Within our BAME and LGBTQ+ Learner Communities
The outbreak of the COVID-19 pandemic in 2020 has placed an unprecedented mental health burden on students, evidencing higher levels of stress, anxiety and depression, with 83% expressing worsening of pre-existing mental health conditions with rises in isolation-induced loneliness (a recognised suicide risk). In addition to the presence of the pandemic, students with protected characteristics such as ethnicity (in particular BAME) and sexual/gender identity (LGBTQ+) are further impacted negatively with regard to student mental wellbeing and sense of belonging.
An inclusive curriculum enhances the way students learn and academics teach, and promotes mental wellbeing.

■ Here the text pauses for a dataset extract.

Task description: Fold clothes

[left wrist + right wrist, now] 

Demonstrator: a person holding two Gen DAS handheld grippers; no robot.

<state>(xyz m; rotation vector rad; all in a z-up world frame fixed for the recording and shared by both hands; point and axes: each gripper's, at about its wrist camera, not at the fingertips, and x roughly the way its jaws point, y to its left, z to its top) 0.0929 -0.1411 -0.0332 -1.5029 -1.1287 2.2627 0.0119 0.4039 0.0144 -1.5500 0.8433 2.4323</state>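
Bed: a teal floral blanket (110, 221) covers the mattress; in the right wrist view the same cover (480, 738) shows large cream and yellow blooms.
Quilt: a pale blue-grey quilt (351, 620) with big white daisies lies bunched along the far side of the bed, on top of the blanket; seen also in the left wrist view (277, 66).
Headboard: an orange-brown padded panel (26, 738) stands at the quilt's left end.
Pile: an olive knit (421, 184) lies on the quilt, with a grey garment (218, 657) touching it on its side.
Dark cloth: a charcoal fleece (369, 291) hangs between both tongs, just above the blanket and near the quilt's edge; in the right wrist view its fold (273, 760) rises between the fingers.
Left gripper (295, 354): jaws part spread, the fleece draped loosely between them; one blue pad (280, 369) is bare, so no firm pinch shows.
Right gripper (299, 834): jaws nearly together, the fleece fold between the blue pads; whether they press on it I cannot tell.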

This project aims to build the capabilities of HEI staff to create inclusive curricula and learning communities that promote a sense of belonging and
mental wellbeing for students with protected characteristics.
You can also explore the previous work of this cluster as part of the Evidence for Enhancement Theme.
Watch our video to find out more
As part of this project, the collaborative cluster delivered a series of professional development events in 2021. These explored:
- what aspects of the curricula can impact negatively on BAME and LGBTQ+ students' mental wellbeing?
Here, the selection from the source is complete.